Bursa saham Asia membuka perdagangan pada Jumat pagi, 13 Februari 2026, dalam tekanan lanjutan setelah pelemahan lebih dulu terjadi di Wall Street dan bursa utama Eropa. Sentimen global kembali memburuk seiring meningkatnya kekhawatiran pasar terhadap potensi disrupsi kecerdasan buatan (AI) di Amerika Serikat yang memicu aksi jual di sejumlah sektor.
Di Australia, indeks ASX 200 langsung terkoreksi 1,02 persen saat pembukaan dan memperdalam penurunan menjadi 1,29 persen atau turun 116,50 poin ke level 8.927 pada pukul 08.20 WIB. Tekanan ini mencerminkan respons cepat investor terhadap penurunan saham-saham teknologi dan sektor siklikal di AS, dengan sentimen risk-off terlihat dominan menjelang akhir pekan panjang di beberapa negara Asia.
Di Korea Selatan, pergerakan pasar sempat beragam. Indeks Kospi dibuka menguat 0,35 persen, namun berbalik melemah 0,41 persen ke 5.499,76. Sementara itu, Kosdaq yang lebih sensitif terhadap saham pertumbuhan langsung terkoreksi 1,36 persen. Pelemahan ini mengindikasikan tekanan pada saham berbasis inovasi dan teknologi, di tengah pasar yang masih mencari keseimbangan akibat ketidakpastian arah sektor AI global.
Tekanan juga terlihat di Jepang. Nikkei 225 merosot 0,97 persen atau turun 560,46 poin ke 57.079,38 setelah dibuka melemah 0,58 persen. Indeks Topix turut turun 0,58 persen. Pelemahan ini terjadi seiring penguatan yen yang cenderung membebani saham eksportir, sekaligus menunjukkan sikap hati-hati investor terhadap prospek pertumbuhan global.
Di Hong Kong, kontrak berjangka Hang Seng berada di level 26.703, lebih rendah dibanding penutupan terakhir di 27.032,54. Sementara itu, Taiwan tidak bertransaksi karena libur Tahun Baru Imlek. Kondisi tersebut membuat sebagian pelaku pasar Asia kehilangan salah satu referensi utama dari sektor semikonduktor yang terkait erat dengan rantai pasok AI global.

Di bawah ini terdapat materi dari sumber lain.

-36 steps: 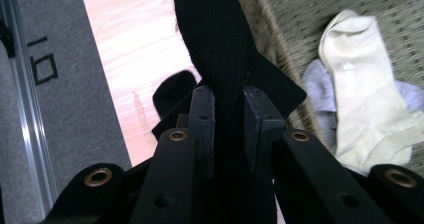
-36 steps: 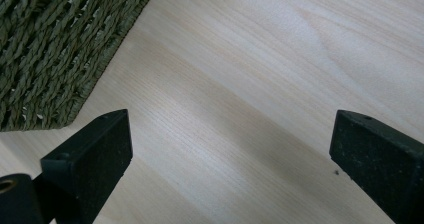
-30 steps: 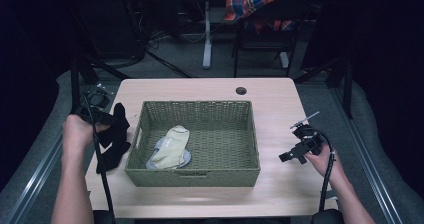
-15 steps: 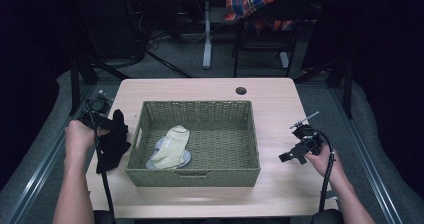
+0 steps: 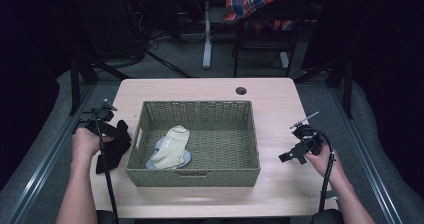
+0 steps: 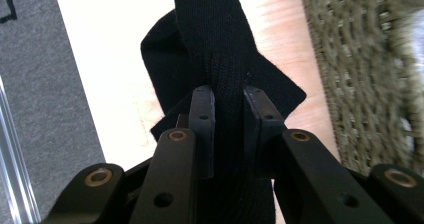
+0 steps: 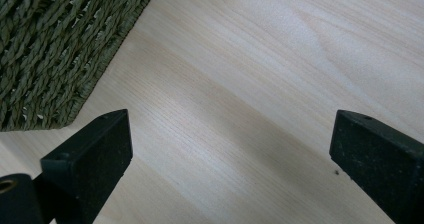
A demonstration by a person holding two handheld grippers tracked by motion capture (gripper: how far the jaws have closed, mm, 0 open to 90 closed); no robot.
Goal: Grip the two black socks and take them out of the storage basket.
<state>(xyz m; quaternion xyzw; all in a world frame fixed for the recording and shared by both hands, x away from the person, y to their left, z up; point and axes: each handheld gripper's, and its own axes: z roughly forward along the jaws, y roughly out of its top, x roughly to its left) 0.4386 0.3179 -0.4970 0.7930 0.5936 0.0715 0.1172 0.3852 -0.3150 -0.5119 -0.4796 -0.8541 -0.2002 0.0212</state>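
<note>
left gripper (image 6: 227, 129) clamps black sock (image 6: 215, 59) (beside basket (image 5: 200, 176)); right gripper (image 7: 230, 169) agape.

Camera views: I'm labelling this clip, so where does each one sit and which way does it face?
High view: above the person's side, looking forward and down at the table and basket; both forearms show.
Left gripper view: rides the left tool, looking along its jaws clamping a black sock.
Right gripper view: rides the right tool, facing bare table.
All share the basket.
</note>
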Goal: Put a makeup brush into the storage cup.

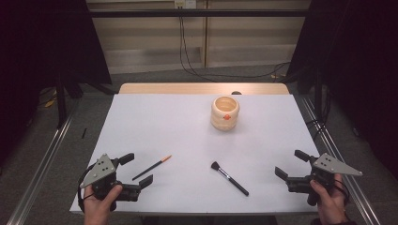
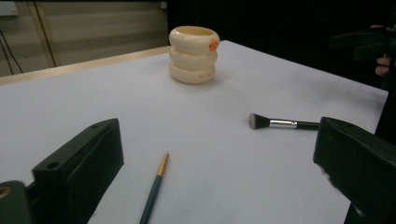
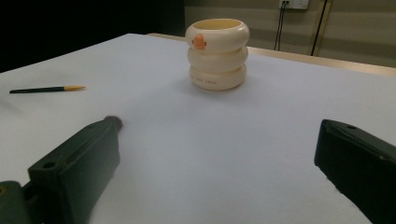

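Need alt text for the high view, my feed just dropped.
Two open black grippers, left and right, sit at the white table's near edge. Between them lie a thin dark pencil and a black makeup brush; a cream ribbed cup stands beyond.

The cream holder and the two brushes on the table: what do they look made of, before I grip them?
The cream holder: smooth, slightly glossy stacked rings, probably glazed ceramic or plastic; the look leaves it open. The makeup brush: dark bristle head, shiny silver metal collar, glossy black handle, plastic or lacquered wood. The thin brush: dark painted handle with a gold-orange end, perhaps metal; too small to tell.
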Demonstrator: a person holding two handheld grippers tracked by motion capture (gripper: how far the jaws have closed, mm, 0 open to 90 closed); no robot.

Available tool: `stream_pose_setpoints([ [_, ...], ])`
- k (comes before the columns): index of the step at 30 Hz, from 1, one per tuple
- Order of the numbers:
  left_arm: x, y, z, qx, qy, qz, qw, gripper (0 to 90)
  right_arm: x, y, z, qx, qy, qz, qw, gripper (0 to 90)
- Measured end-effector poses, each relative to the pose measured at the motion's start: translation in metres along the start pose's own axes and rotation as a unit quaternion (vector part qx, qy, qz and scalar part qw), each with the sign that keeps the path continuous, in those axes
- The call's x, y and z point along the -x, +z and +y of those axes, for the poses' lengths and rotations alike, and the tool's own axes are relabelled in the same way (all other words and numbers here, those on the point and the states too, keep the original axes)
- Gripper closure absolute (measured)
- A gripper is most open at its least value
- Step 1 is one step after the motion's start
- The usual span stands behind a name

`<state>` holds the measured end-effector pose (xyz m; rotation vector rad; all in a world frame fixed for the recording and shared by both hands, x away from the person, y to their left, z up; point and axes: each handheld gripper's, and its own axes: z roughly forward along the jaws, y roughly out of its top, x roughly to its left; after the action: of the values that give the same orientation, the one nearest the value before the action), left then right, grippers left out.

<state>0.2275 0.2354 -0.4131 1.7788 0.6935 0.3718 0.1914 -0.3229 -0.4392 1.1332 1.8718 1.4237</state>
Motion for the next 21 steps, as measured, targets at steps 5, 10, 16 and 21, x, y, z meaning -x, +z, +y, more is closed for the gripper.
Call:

Tekanan di pasar global disebut dipicu oleh kekhawatiran bahwa peluncuran alat AI terbaru di Amerika Serikat berpotensi mengganggu model bisnis konvensional dan menekan margin di berbagai sektor. Saham perusahaan truk dan logistik terkoreksi karena kekhawatiran efisiensi berbasis AI dapat mengurangi kebutuhan jasa pengiriman. Saham properti komersial dan sektor keuangan juga melemah, memperpanjang tren negatif dua hari terakhir.
Di dalam negeri, Indeks Harga Saham Gabungan (IHSG) diperkirakan menghadapi tekanan terbatas menjelang libur panjang Tahun Baru Imlek. Pada perdagangan sebelumnya, IHSG ditutup turun 0,31 persen ke 8.265,35. Di sisi lain, iShares MSCI Indonesia ETF di New York tercatat turun 1,05 persen ke USD17,89, mencerminkan sentimen eksternal yang kurang kondusif terhadap aset Indonesia.
Secara teknikal, IHSG masih bertahan di atas MA5 dan MA200, meski gagal mempertahankan level 8.300. Support terdekat berada di area 8.200 dengan resistance di kisaran 8.300. Struktur pergerakan ini mengindikasikan ruang gerak yang cenderung terbatas dan berpotensi sideways, di tengah aksi ambil untung serta kehati-hatian investor menjelang periode libur panjang.
Pembukaan bursa Asia pada pagi ini menegaskan sentimen global masih menjadi faktor dominan. Kekhawatiran terhadap disrupsi AI, pelemahan bursa AS, serta minimnya katalis positif jangka pendek membentuk pola perdagangan defensif dengan volatilitas yang tetap tinggi di sejumlah kawasan.